INSTRUCTIONS TO FOLLOW:
All entries must be extracted exactly, with nothing added or dropped.

+===+

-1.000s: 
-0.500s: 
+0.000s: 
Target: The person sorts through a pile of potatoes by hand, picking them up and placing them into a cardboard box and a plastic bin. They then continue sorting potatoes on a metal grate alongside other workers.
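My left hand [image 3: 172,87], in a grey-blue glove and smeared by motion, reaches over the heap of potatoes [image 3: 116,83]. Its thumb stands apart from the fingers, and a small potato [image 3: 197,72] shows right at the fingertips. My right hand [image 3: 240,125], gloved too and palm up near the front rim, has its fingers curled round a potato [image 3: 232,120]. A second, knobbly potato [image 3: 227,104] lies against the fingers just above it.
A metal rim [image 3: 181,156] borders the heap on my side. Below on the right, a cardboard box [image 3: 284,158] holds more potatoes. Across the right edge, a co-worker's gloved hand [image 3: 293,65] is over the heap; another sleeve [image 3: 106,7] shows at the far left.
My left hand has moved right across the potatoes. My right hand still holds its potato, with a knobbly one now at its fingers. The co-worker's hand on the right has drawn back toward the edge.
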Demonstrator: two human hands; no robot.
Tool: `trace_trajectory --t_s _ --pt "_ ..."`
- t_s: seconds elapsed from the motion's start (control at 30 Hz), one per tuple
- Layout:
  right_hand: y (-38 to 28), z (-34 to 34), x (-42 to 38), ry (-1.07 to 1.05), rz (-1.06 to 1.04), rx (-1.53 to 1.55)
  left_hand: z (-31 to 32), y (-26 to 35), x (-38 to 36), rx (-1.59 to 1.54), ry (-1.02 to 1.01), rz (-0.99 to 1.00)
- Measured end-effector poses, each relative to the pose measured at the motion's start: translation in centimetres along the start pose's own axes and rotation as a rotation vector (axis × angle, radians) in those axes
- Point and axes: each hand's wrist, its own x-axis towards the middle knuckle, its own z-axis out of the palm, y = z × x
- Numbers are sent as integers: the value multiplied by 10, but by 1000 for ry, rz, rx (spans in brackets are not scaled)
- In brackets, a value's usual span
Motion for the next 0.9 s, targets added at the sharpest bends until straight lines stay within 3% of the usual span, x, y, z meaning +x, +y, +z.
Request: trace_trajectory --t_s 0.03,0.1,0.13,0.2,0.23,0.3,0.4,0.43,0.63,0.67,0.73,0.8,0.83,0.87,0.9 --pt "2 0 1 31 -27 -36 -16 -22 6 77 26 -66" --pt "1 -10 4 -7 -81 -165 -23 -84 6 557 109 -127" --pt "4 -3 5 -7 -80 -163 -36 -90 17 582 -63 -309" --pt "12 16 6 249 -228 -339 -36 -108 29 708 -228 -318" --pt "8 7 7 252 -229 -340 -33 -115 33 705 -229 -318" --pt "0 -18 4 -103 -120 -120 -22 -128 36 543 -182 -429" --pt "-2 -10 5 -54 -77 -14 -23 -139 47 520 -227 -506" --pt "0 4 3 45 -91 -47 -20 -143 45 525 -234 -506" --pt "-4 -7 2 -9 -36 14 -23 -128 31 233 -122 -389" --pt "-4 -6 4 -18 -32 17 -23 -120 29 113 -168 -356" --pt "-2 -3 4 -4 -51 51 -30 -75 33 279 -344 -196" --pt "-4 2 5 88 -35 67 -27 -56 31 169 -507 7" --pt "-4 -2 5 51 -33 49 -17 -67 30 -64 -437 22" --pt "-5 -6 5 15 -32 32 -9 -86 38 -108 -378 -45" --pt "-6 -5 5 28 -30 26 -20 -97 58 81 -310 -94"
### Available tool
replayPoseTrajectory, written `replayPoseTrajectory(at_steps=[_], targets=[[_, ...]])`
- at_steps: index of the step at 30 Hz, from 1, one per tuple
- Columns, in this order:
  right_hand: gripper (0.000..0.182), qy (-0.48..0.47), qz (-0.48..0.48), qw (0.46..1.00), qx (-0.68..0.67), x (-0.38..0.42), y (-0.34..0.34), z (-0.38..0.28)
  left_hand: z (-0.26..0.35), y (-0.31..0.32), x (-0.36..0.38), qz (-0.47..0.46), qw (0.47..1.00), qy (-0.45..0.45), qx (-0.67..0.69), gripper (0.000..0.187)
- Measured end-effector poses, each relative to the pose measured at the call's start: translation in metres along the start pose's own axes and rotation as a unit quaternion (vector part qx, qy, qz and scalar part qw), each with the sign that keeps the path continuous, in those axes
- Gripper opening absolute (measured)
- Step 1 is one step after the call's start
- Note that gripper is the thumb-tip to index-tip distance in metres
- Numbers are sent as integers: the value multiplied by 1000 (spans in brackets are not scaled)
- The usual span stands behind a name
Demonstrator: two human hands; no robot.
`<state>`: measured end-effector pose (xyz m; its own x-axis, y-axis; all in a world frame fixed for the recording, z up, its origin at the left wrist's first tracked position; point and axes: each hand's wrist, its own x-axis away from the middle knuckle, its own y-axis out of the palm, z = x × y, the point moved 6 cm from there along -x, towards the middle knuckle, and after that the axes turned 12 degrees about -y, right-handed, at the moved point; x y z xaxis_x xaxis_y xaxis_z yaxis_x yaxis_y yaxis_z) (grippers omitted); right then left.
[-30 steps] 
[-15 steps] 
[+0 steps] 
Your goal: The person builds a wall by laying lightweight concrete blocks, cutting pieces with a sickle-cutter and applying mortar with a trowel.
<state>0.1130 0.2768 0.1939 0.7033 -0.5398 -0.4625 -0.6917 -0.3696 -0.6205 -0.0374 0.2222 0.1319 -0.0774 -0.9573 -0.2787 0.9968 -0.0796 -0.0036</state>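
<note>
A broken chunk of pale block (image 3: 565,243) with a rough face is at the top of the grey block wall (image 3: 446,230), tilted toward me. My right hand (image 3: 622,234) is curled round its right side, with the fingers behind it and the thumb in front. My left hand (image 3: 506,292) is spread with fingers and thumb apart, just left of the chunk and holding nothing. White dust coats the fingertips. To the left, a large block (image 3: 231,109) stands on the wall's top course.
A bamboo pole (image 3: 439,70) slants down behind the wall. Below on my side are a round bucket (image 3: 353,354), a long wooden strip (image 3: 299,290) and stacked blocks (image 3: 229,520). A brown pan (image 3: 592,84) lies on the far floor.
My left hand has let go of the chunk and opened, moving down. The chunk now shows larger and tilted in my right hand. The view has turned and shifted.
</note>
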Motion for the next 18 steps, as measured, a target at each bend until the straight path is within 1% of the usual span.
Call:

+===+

EXPECTED ANSWER:
-1.000s: 
-0.500s: 
+0.000s: 
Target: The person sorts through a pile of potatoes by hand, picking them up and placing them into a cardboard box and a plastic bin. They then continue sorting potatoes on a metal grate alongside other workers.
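My left hand [image 3: 172,87], in a grey-blue glove and smeared by motion, reaches over the heap of potatoes [image 3: 116,83]. Its thumb stands apart from the fingers, and a small potato [image 3: 197,72] shows right at the fingertips. My right hand [image 3: 240,125], gloved too and palm up near the front rim, has its fingers curled round a potato [image 3: 232,120]. A second, knobbly potato [image 3: 227,104] lies against the fingers just above it.
A metal rim [image 3: 181,156] borders the heap on my side. Below on the right, a cardboard box [image 3: 284,158] holds more potatoes. Across the right edge, a co-worker's gloved hand [image 3: 293,65] is over the heap; another sleeve [image 3: 106,7] shows at the far left.
My left hand has moved right across the potatoes. My right hand still holds its potato, with a knobbly one now at its fingers. The co-worker's hand on the right has drawn back toward the edge.
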Demonstrator: two human hands; no robot.
Tool: `trace_trajectory --t_s _ --pt "_ ..."`
- t_s: seconds elapsed from the motion's start (control at 30 Hz), one per tuple
- Layout:
  right_hand: y (-38 to 28), z (-34 to 34), x (-42 to 38), ry (-1.07 to 1.05), rz (-1.06 to 1.04), rx (-1.53 to 1.55)
  left_hand: z (-31 to 32), y (-26 to 35), x (-38 to 36), rx (-1.59 to 1.54), ry (-1.02 to 1.01), rz (-0.99 to 1.00)
- Measured end-effector poses, each relative to the pose measured at the motion's start: translation in centimetres along the start pose's own axes and rotation as a rotation vector (axis × angle, radians) in those axes
- Point and axes: each hand's wrist, its own x-axis towards the middle knuckle, its own z-axis out of the palm, y = z × x
- Numbers are sent as integers: the value multiplied by 10, but by 1000 for ry, rz, rx (spans in brackets are not scaled)
- In brackets, a value's usual span
Motion for the next 0.9 s, targets added at the sharpest bends until straight lines stay within 3% of the usual span, x, y, z meaning +x, +y, +z.
Request: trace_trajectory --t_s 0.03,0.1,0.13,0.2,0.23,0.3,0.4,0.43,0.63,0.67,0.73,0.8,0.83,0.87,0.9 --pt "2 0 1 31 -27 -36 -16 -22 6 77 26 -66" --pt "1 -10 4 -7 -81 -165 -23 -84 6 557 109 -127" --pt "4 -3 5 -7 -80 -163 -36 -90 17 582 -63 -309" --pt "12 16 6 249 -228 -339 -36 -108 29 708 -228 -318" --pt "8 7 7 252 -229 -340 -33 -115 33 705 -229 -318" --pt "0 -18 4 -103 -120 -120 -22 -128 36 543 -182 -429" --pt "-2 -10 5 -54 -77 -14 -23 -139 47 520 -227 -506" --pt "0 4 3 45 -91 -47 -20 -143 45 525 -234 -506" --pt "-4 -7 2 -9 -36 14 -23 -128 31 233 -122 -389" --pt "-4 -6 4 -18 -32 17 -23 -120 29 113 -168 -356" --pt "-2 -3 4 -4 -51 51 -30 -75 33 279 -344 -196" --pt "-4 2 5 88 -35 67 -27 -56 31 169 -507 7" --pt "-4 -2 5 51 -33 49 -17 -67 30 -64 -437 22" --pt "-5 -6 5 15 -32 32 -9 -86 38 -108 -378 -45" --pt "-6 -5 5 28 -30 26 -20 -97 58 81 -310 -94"
### Available tool
replayPoseTrajectory, written `replayPoseTrajectory(at_steps=[_], targets=[[_, ...]])`
- at_steps: index of the step at 30 Hz, from 1, one per tuple
- Columns, in this order:
  right_hand: gripper (0.000..0.182), qy (-0.48..0.47), qz (-0.48..0.48), qw (0.46..1.00), qx (-0.68..0.67), x (-0.38..0.42), y (-0.34..0.34), z (-0.38..0.28)
  left_hand: z (-0.26..0.35), y (-0.31..0.32), x (-0.36..0.38), qz (-0.47..0.46), qw (0.47..1.00), qy (-0.45..0.45), qx (-0.67..0.69), gripper (0.000..0.187)
- Measured end-effector poses, each relative to the pose measured at the call's start: translation in metres along the start pose's own axes and rotation as a unit quaternion (vector part qx, qy, qz and scalar part qw), each with the sign that keeps the path continuous, in those axes
- Gripper opening absolute (measured)
- Step 1 is one step after the call's start
- Note that gripper is the thumb-tip to index-tip distance in metres
- Numbers are sent as integers: the value multiplied by 1000 (spans in brackets are not scaled)
- The usual span stands behind a name
Demonstrator: two human hands; no robot.
`<state>`: measured end-effector pose (xyz m; its own x-axis, y-axis; all in a world frame fixed for the recording, z up, its origin at the left wrist's first tracked position; point and axes: each hand's wrist, its own x-axis away from the middle knuckle, its own y-axis out of the palm, z = x × y, the point moved 6 cm from there along -x, towards the middle knuckle, and after that the axes turned 12 degrees about -y, right-handed, at the moved point; x y z xaxis_x xaxis_y xaxis_z yaxis_x yaxis_y yaxis_z) (grippers omitted); right then left.
[-30 steps] 
[-15 steps] 
[+0 steps] 
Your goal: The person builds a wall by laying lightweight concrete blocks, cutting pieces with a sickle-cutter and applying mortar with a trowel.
<state>0.1130 0.2768 0.1939 0.7033 -0.5398 -0.4625 -0.6917 -0.3696 -0.6205 -0.0374 0.2222 0.1319 -0.0774 -0.9573 -0.2787 0.9968 -0.0796 -0.0036</state>
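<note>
A broken chunk of pale block (image 3: 565,243) with a rough face is at the top of the grey block wall (image 3: 446,230), tilted toward me. My right hand (image 3: 622,234) is curled round its right side, with the fingers behind it and the thumb in front. My left hand (image 3: 506,292) is spread with fingers and thumb apart, just left of the chunk and holding nothing. White dust coats the fingertips. To the left, a large block (image 3: 231,109) stands on the wall's top course.
A bamboo pole (image 3: 439,70) slants down behind the wall. Below on my side are a round bucket (image 3: 353,354), a long wooden strip (image 3: 299,290) and stacked blocks (image 3: 229,520). A brown pan (image 3: 592,84) lies on the far floor.
My left hand has let go of the chunk and opened, moving down. The chunk now shows larger and tilted in my right hand. The view has turned and shifted.
</note>
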Motion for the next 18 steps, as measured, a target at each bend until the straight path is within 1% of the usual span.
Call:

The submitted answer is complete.